**TASK INSTRUCTIONS:** Start to finish, the listing must be rewritten exactly.

---- THE DATA

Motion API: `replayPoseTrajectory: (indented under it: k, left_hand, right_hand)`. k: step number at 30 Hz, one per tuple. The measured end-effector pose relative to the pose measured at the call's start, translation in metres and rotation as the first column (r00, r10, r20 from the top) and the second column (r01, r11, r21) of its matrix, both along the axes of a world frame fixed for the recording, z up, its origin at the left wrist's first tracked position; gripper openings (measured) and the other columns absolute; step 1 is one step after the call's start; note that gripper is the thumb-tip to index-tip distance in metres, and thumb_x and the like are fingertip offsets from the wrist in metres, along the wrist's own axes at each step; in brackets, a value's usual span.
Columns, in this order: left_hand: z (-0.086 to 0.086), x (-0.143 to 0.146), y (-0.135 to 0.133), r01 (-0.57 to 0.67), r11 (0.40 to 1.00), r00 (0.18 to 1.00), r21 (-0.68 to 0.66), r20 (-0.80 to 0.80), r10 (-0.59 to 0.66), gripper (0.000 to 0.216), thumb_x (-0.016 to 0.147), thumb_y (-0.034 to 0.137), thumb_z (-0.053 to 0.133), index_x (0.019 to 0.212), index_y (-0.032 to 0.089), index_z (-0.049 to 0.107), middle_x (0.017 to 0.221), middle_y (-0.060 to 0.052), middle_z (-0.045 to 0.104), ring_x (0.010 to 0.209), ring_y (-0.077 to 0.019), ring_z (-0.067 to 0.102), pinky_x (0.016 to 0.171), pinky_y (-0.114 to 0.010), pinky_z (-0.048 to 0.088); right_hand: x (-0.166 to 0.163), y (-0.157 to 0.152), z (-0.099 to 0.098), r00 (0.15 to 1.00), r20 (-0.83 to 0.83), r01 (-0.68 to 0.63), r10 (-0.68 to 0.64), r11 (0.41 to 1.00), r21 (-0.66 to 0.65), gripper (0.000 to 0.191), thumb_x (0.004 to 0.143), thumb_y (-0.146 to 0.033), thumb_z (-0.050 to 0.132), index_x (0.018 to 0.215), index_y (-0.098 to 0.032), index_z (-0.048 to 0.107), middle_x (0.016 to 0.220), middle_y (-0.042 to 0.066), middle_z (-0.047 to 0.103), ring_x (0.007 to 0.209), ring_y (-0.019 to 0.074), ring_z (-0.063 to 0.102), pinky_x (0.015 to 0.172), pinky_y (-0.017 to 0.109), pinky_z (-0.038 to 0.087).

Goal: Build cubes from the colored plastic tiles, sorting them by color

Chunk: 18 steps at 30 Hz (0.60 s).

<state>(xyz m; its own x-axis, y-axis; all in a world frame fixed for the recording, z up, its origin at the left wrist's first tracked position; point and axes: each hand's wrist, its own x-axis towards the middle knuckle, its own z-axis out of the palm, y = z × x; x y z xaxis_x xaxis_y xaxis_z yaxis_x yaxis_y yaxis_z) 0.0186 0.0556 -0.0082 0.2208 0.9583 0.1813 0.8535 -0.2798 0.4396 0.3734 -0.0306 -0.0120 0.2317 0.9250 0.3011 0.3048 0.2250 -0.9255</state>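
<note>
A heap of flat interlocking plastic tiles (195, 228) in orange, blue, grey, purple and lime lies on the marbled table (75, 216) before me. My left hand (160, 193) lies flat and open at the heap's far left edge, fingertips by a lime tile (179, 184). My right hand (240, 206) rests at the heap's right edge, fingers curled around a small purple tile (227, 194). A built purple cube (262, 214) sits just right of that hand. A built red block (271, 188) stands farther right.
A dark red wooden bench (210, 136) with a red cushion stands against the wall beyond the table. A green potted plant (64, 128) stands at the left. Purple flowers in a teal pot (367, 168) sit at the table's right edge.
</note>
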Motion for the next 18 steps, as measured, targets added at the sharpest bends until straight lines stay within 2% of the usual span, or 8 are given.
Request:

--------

**WRITTEN SOLUTION:**
Motion API: `replayPoseTrajectory: (indented under it: k, left_hand, right_hand)`. k: step number at 30 Hz, one per tuple. The measured end-effector pose relative to the pose measured at the call's start, translation in metres and rotation as the first column (r00, r10, r20 from the top) and the second column (r01, r11, r21) of its matrix, both along the axes of a world frame fixed for the recording, z up, its origin at the left wrist's first tracked position; gripper openings (measured) and the other columns absolute; step 1 is one step after the call's start; note that gripper is the thumb-tip to index-tip distance in metres, and thumb_x and the like are fingertip offsets from the wrist in metres, along the wrist's own axes at each step; in brackets, a value's usual span.
Columns, in this order: left_hand: z (-0.086 to 0.086), x (-0.143 to 0.146), y (-0.135 to 0.133), r01 (-0.57 to 0.67), r11 (0.40 to 1.00), r00 (0.18 to 1.00), r21 (-0.68 to 0.66), r20 (-0.80 to 0.80), r10 (-0.59 to 0.66), gripper (0.000 to 0.216), thumb_x (-0.016 to 0.147), thumb_y (-0.034 to 0.137), thumb_z (-0.053 to 0.133), index_x (0.019 to 0.212), index_y (-0.032 to 0.089), index_z (-0.049 to 0.107), middle_x (0.017 to 0.221), middle_y (-0.060 to 0.052), middle_z (-0.045 to 0.104), ring_x (0.010 to 0.209), ring_y (-0.077 to 0.019), ring_z (-0.067 to 0.102), pinky_x (0.016 to 0.171), pinky_y (-0.114 to 0.010), pinky_z (-0.048 to 0.088); right_hand: x (-0.166 to 0.163), y (-0.157 to 0.152), z (-0.099 to 0.098), r00 (0.15 to 1.00), r20 (-0.83 to 0.83), r01 (-0.68 to 0.63), r10 (-0.68 to 0.64), r11 (0.41 to 1.00), r21 (-0.66 to 0.65), gripper (0.000 to 0.191), thumb_x (0.004 to 0.143), thumb_y (-0.146 to 0.033), thumb_z (-0.050 to 0.132), index_x (0.018 to 0.215), index_y (-0.098 to 0.032), index_z (-0.048 to 0.107), middle_x (0.016 to 0.220), middle_y (-0.042 to 0.066), middle_z (-0.047 to 0.103), ring_x (0.007 to 0.209), ring_y (-0.019 to 0.074), ring_z (-0.063 to 0.102), pinky_x (0.015 to 0.172), pinky_y (-0.017 to 0.109), pinky_z (-0.038 to 0.087).

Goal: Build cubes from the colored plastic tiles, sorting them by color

Chunk: 18 steps at 30 Hz (0.60 s).

<state>(xyz m; its own x-axis, y-axis; all in a world frame fixed for the recording, z up, its origin at the left wrist's first tracked position; point and axes: each hand's wrist, its own x-axis towards the middle knuckle, its own z-axis out of the palm, y = z × x; x y z xaxis_x xaxis_y xaxis_z yaxis_x yaxis_y yaxis_z) 0.0186 0.0556 -0.0082 0.2208 0.9583 0.1813 0.8535 -0.2798 0.4396 0.3734 -0.0306 -0.0120 0.2317 0.9250 0.3011 0.3048 0.2250 -0.9255</state>
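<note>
A heap of flat interlocking plastic tiles (195, 228) in orange, blue, grey, purple and lime lies on the marbled table (75, 216) before me. My left hand (160, 193) lies flat and open at the heap's far left edge, fingertips by a lime tile (179, 184). My right hand (240, 206) rests at the heap's right edge, fingers curled around a small purple tile (227, 194). A built purple cube (262, 214) sits just right of that hand. A built red block (271, 188) stands farther right.
A dark red wooden bench (210, 136) with a red cushion stands against the wall beyond the table. A green potted plant (64, 128) stands at the left. Purple flowers in a teal pot (367, 168) sit at the table's right edge.
</note>
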Motion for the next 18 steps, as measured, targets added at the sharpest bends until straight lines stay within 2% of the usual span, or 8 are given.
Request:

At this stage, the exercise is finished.